### INFORMATION GIVEN
★ ★ ★ ★ ★ ★ ★

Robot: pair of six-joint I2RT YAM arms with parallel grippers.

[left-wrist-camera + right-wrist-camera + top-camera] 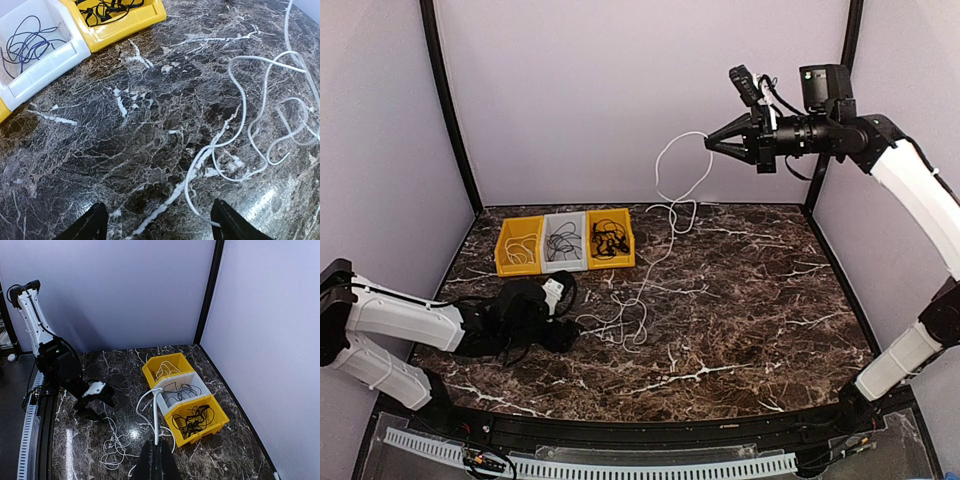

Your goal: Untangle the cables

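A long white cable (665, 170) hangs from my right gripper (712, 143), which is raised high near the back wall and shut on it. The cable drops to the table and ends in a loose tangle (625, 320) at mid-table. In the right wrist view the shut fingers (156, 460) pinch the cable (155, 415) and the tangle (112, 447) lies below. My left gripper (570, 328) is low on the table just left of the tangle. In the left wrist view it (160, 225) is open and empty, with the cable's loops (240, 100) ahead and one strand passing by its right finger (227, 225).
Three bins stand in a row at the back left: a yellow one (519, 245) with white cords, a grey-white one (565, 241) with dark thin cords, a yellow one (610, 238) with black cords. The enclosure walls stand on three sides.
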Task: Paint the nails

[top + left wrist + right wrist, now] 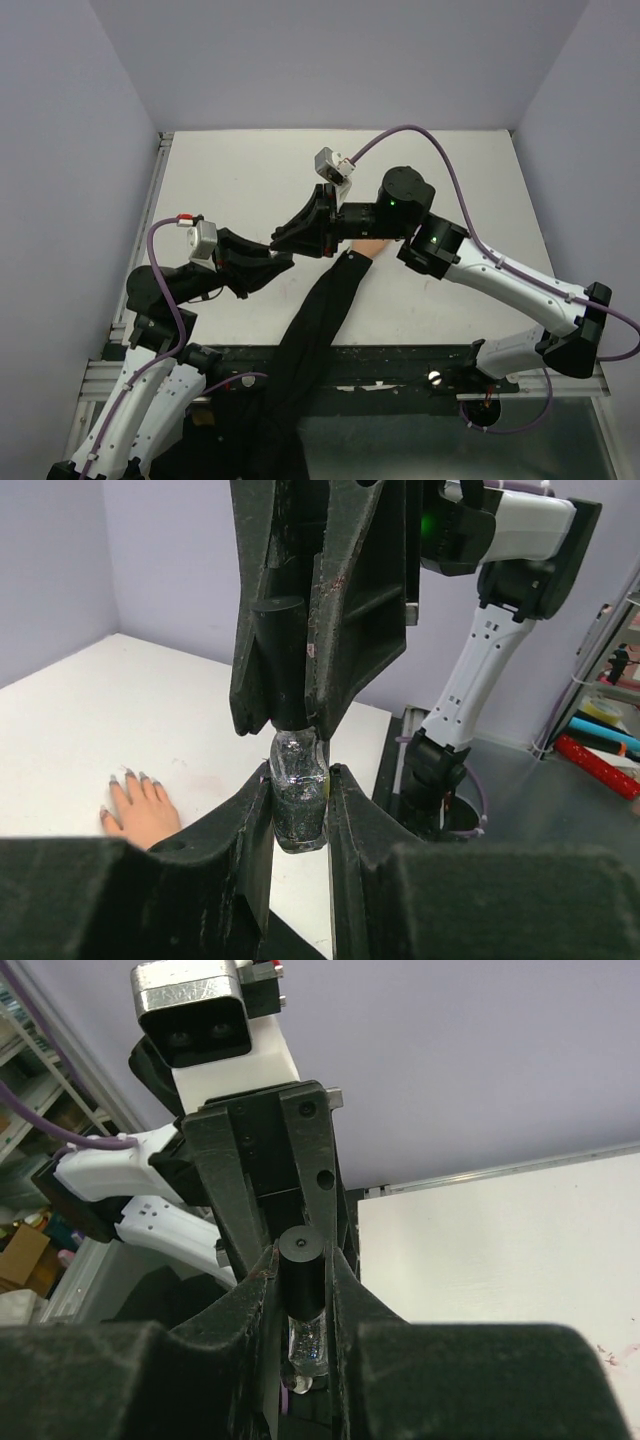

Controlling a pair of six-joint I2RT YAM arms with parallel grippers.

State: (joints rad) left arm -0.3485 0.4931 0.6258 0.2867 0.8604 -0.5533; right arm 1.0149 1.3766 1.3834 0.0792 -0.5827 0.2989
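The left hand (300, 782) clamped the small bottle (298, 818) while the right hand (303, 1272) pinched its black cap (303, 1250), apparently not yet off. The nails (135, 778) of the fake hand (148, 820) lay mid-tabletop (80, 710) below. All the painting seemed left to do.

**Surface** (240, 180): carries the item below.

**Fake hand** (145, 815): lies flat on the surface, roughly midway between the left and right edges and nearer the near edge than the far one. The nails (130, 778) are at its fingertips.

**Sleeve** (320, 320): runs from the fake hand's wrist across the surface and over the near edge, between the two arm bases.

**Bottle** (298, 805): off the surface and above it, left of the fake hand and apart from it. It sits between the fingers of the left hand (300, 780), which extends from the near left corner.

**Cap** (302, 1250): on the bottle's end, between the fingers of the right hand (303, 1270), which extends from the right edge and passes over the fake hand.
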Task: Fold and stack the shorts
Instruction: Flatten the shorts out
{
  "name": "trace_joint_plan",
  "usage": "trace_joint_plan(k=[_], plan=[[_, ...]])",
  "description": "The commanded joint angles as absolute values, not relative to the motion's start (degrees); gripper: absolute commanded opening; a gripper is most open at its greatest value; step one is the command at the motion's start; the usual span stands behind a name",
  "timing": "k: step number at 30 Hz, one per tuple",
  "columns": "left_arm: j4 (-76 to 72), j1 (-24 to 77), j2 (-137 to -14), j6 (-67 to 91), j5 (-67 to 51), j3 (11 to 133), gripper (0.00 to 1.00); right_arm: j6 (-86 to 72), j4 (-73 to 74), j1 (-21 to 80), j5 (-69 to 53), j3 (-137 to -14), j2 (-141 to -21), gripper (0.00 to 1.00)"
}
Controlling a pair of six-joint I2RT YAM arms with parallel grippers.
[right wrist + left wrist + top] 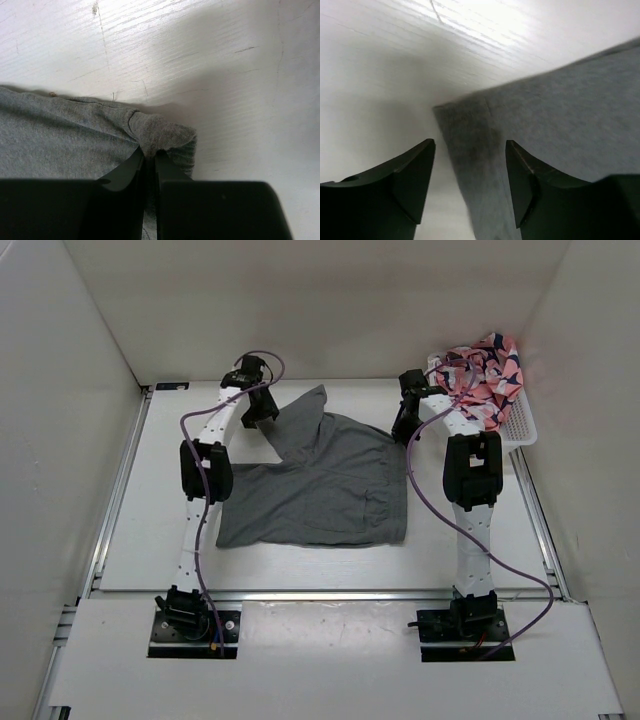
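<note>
The grey shorts (320, 485) lie spread on the white table (150, 530), with one part folded over and pointing toward the far left. My left gripper (262, 405) hovers at that far-left part. In the left wrist view this gripper (470, 145) is open, and a corner of the shorts (560, 110) lies under the gap without being pinched. My right gripper (405, 425) is at the far right corner of the shorts. The right wrist view shows this gripper (150, 152) shut on a bunched fold of the shorts (60, 140).
A white basket (522, 428) stands at the back right, holding pink patterned clothes (485, 375). White walls close in the table at the back and on both sides. A metal rail (120, 490) runs along the table's left edge.
</note>
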State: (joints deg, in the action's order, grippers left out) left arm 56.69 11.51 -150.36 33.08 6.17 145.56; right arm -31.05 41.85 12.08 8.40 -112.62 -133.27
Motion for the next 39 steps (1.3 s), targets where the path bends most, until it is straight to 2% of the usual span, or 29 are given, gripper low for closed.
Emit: trace_joint_plan(k=[1, 5, 7, 8, 9, 10, 14, 18, 22, 35, 36, 37, 38, 39], plan=[[59.85, 11.69, -153.19, 33.31, 6.42, 150.55, 0.68, -30.06, 41.40, 11.95, 7.48, -112.15, -130.52, 0.00], [59.24, 12.22, -155.56, 33.31, 6.42, 150.56, 0.64, -30.59, 41.40, 11.95, 7.47, -111.63, -130.52, 0.00], [59.24, 12.22, -155.57, 33.31, 6.42, 149.95, 0.50, -30.59, 41.40, 11.95, 7.47, -111.62, -130.52, 0.00], [59.24, 12.22, -155.04, 33.31, 6.42, 149.94, 0.35, -30.59, 41.40, 11.95, 7.47, -111.62, -130.52, 0.00], [59.24, 12.22, -154.34, 33.31, 6.42, 148.20, 0.14, -30.59, 41.40, 11.95, 7.47, -111.62, -130.52, 0.00], [59.24, 12.22, -153.20, 33.31, 6.42, 147.05, 0.10, -30.59, 41.40, 11.95, 8.08, -111.62, -130.52, 0.00], [57.22, 10.99, -144.34, 34.63, 14.29, 138.18, 0.10, -30.59, 41.40, 11.95, 8.88, -111.09, -130.52, 0.00], [56.60, 7.66, -135.64, 34.63, 16.87, 130.36, 0.10, -30.59, 41.40, 11.43, 9.40, -110.57, -130.00, 0.00], [55.99, 6.59, -132.55, 35.16, 17.40, 122.37, 0.10, -30.59, 41.40, 10.90, 9.40, -110.57, -129.99, 0.00], [55.37, 7.12, -127.88, 41.57, 16.26, 107.50, 0.10, -28.83, 41.40, 10.90, 7.56, -112.14, -130.52, 0.00], [55.37, 7.12, -127.88, 40.88, 15.74, 107.49, 0.10, -28.22, 41.40, 10.90, 6.60, -112.15, -130.52, 0.08], [55.37, 7.12, -127.88, 40.35, 15.73, 108.19, 0.24, -28.21, 41.40, 10.90, 5.72, -112.84, -130.52, 0.17], [55.89, 7.12, -127.88, 40.34, 15.73, 109.06, 0.29, -27.60, 41.40, 10.90, 5.71, -112.85, -129.91, 0.28], [55.90, 7.12, -127.88, 39.73, 15.73, 109.07, 0.33, -26.99, 40.87, 10.90, 5.02, -112.85, -129.38, 0.43]])
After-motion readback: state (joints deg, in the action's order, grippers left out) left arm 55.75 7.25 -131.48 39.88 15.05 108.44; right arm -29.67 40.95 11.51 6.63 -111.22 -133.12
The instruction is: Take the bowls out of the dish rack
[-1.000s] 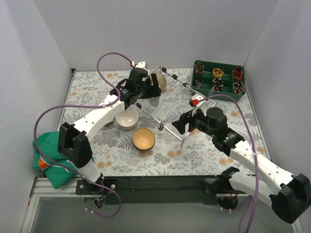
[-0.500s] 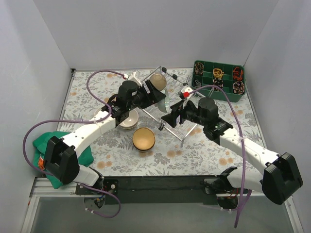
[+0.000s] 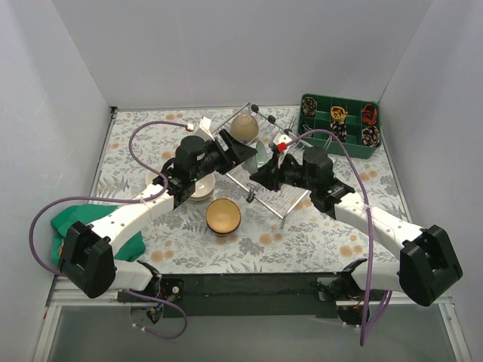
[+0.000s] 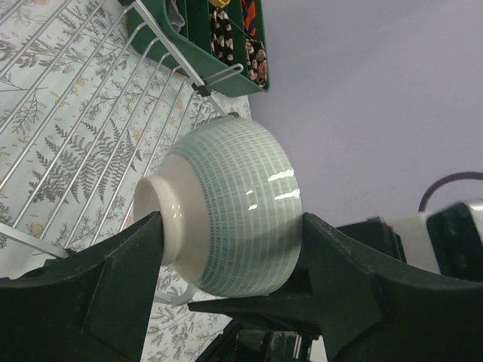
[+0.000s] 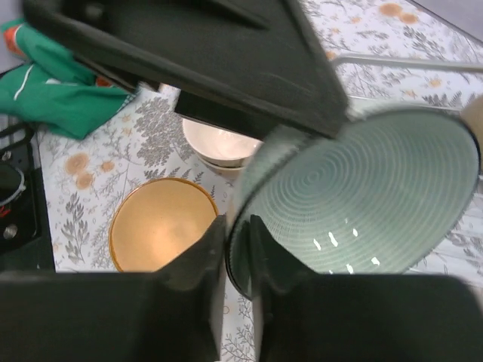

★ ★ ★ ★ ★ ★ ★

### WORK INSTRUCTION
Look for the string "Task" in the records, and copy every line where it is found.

### SOLVED PROBLEM
Task: Paint the nails
Task: Fold and stack the shorts

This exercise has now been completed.